La présidente du Pérou, Dina Boluarte, a expliqué mercredi que son administration analysait, avec l’organisme de contrôle des migrations du pays (la surintendance nationale des migrations), l’entrée de l’ancien président bolivien, Evo Morales, afin d’empêcher son intervention dans la politique nationale.
«Nous parlons à la migration pour que, dans ce contexte, nous puissions examiner la situation de l’entrée de M. Evo Morales dans le pays. Je crois que personne, ni personne, ni ancien président, ni dirigeant d’un autre pays n’a de raison d’intervenir dans les affaires intérieures d’un pays», a-t-il déclaré dans une interview accordée à la station de radio péruvienne PBO.
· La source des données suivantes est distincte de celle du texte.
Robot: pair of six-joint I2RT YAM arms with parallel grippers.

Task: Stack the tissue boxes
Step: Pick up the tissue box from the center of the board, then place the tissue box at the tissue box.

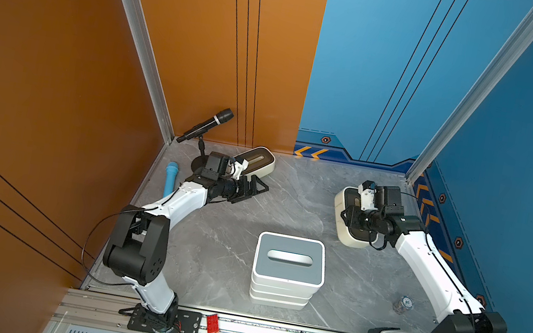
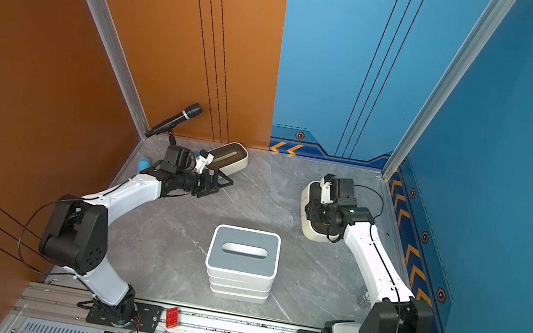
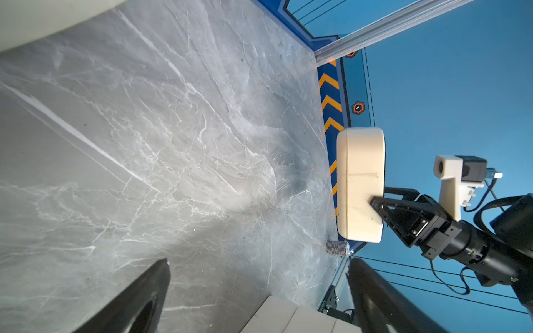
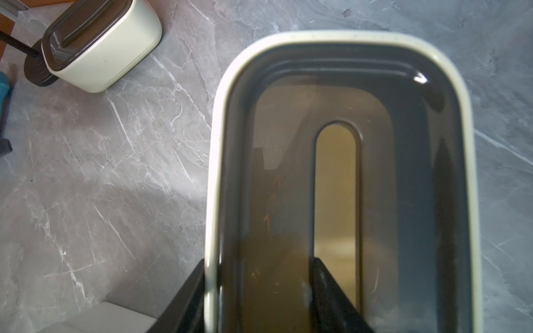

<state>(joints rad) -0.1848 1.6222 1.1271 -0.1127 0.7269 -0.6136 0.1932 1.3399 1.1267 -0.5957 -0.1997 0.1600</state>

M. Boluarte s’est demandé si l’ancien président bolivien – président de 2006 à 2019 – devait s’immiscer dans la politique péruvienne : «Nous avons le droit de tisser notre propre histoire, aucune personne extérieure ne devrait s’en mêler», a-t-il ajouté.
Selon le président constitutionnel, l’intention de Morales est de promouvoir le séparatisme dans le sud du pays, une option qui «ne prospérera pas» car «les Péruviens aiment leurs régions».
Le Congrès péruvien, sous le mandat du désormais ancien président Pedro Castillo, a déclaré Morales «persona non grata» en novembre 2021 pour son «activisme négatif» et son «ingérence» dans les affaires politiques. Les législateurs ont fait valoir que son attitude constituait un «préjudice évident aux intérêts du peuple péruvien».